Strike two is that we're heating our houses more thoroughly these days. We expect second-floor bedrooms to be about as warm as the first floor kitchen and living room. That has not always been the case. We're trying to maintain the upper floors of our houses in the mid- to high-60s. There's a lot more heat close to the roof.

And here's strike three: There aren't that many people in the remodeling industry who understand the difference between insulating and air-sealing. What causes the snow to melt on roofs fast enough to cause ice dams is convective heat loss, not conductive heat loss (remember the three modes of heat transfer from middle school physics?). Meaning that heat loss through air leaks is the big problem. Cellulose or fiberglass sitting loose in your attic or rafter bays may be somewhat effective against conductive losses through the ceiling plaster, but may be doing very little indeed to stop heat loss resulting from air leaks through all the penetrations in a ceiling (pipes, wires, light fixtures, heating and cooling ducts, etc).

So we have a roofing material that's really good at keeping snow on the roof; we have warm upper floors of our houses; and we don't do a good job of keeping that upper-floor heat from escaping through the roof assembly to melt the snow into water that then runs down to the eave and freezes, creating the classic ice dam (not so much an ice dam as an ice "lens", but that's a different article).

What to do? Basically, there's two approaches. One is to limit your attic to one purpose and one purpose only: to hold insulation. Air-seal the attic floor, fill the attic with cellulose, and then add some good roof vents. This works really well to keep your roof cold, ward off ice dams, and save you a lot on your heating bills—and it can be pretty inexpensive. But you can't use the attic for storage, you can't put your air conditioning equipment up there, you can't even put the Christmas tree holder up there, you can't put anything up there except insulation.

The problem with this approach is that you'd be amazed at how many homeowners in metropolitan Boston have their attics packed to the gills with stuff they can't live without. The idea of not using the attic for storage is, for many, physically unbearable. So forget about this idea, in many cases. (It's not unusual for us to look at an attic insulation upgrade where the cost of the insulation is about $2000 but the cost of the moving and storage to be able to actually put the insulation where it belongs is about $4000.)

The other approach is to put the insulation in the rafters. This can work really well, too, but it has to be done meticulously. Often it's most effectively done from above and below—meaning that a good time to insulate is when you're re-roofing.
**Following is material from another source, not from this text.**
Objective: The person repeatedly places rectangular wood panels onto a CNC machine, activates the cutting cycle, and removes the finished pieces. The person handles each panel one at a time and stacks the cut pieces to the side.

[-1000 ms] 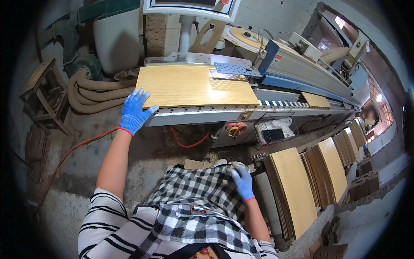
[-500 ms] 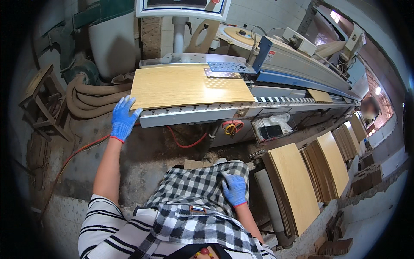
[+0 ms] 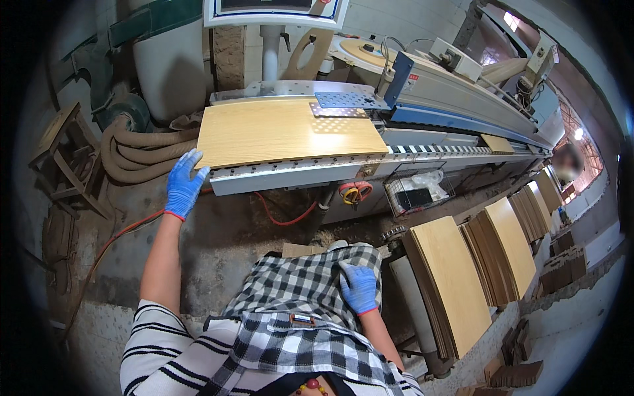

In my opinion, every roof replacement project should be treated as an insulation upgrade project, too.

The way to think about this is to ask yourself: Where is the boundary between indoors and outdoors in my house? If your attic is full of stuff, the boundary is clearly (at least, in my opinion) not at the attic floor, but at the rafter plane. So put the insulation in the rafters, but make sure you do a really thorough job of it: use enough insulation and the right kind; test the work with a blower door and infrared camera; fix any flaws you find; and test again, until you're sure it's all done right. It's a lot of work, but you only have to do it once—and then you can sleep easy no matter how much it snows.